7. On Yom Kippur in 1940, London’s Jews kept calm and carried on.

In the midst of the Battle of Britain, the relentless Nazi bombardment of London that began in September 1940, the city’s synagogues went on with their Yom Kippur services. According to JTA, while air raid warnings “twice disturbed” the morning services on Oct. 12, 1940, “most synagogues carried on regardless” and a “large proportion of the men attending services wore uniforms of the various forces.”

 

8. Yom Kippur’s Kol Nidre services are the only night of the entire Jewish calendar when a prayer shawl is worn for evening prayers.

According to the late Rabbi Louis Jacobs, the tallit (prayer shawl) is worn during Kol Nidre as “a token of special reverence for the holy day.” It is traditional to wear a tallit or a white garment for the entire holiday, with the color white symbolizing both our spiritual purity and our removing ourselves from the vanities of the material world. Many people actually wear a white robe called a kittel.

 

9. A Virginia rabbi’s pro-civil rights movement sermon on Yom Kippur in 1958 riled up local segregationists and sparked fears of an anti-Semitic backlash.
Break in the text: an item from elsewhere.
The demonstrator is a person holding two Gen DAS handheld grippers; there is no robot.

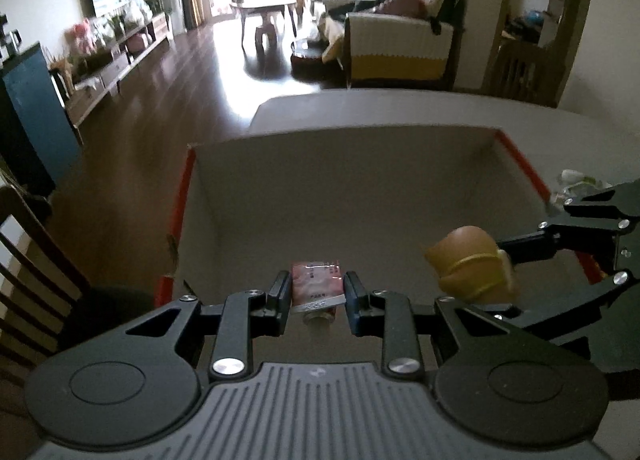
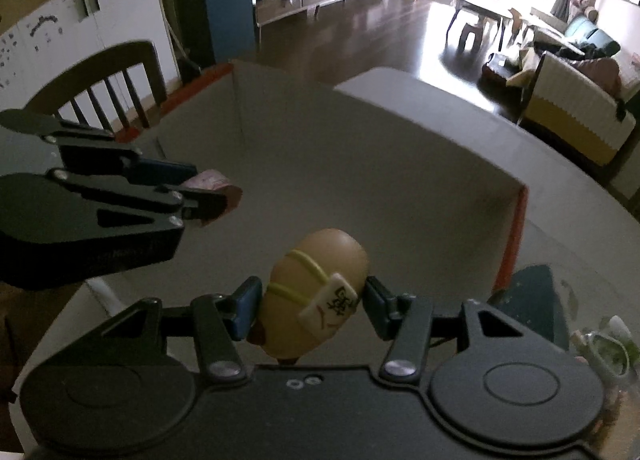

JTA reported that Virginia’s Defenders of State Sovereignty group demanded that local Jews “move quickly to refute and condemn” Rabbi Emmet Frank of Alexandria’s Temple Beth El for his sermon criticizing the state’s “massive resistance” to school desegregation and said that if he had intended to destroy Christian-Jewish relations, “he could not have been more effective.” While a “leading member” of the Reform temple reportedly said a “considerable” number of congregants worried Frank’s stand “might result in increased anti-Semitism,” others “sided with the rabbi, holding that he held a spiritual and moral duty to speak out for social justice.” The congregation stood by Frank, and The Washington Post published an editorial calling him a “courageous clergyman.”